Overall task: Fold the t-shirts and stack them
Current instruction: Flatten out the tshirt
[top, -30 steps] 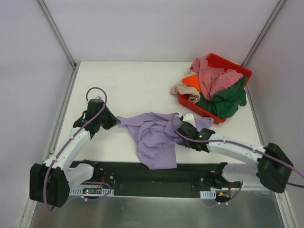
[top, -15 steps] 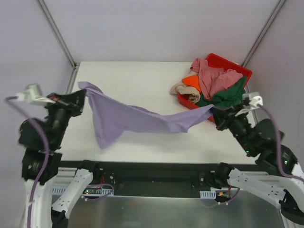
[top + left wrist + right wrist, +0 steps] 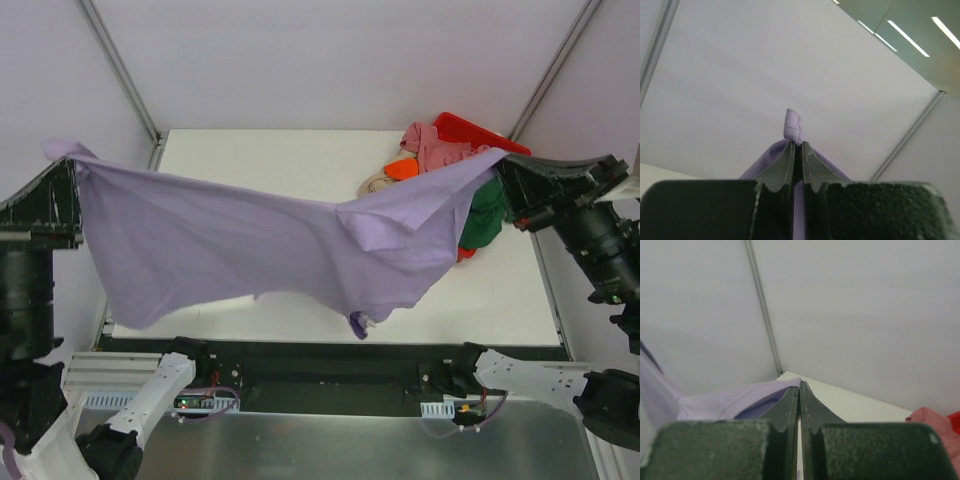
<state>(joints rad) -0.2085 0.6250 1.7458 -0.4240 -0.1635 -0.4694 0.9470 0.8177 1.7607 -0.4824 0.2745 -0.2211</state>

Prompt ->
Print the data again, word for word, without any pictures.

Exercise answer ->
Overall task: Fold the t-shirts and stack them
Current instruction: Flatten out the tshirt
[top, -30 steps] 
[top, -15 steps] 
[top + left wrist + right wrist, +0 steps] 
<state>(joints rad) -0.2085 0.6250 1.7458 -0.4240 -0.1635 -0.4694 0.9470 0.8177 1.7607 -0.4824 0.2745 -0.2211</state>

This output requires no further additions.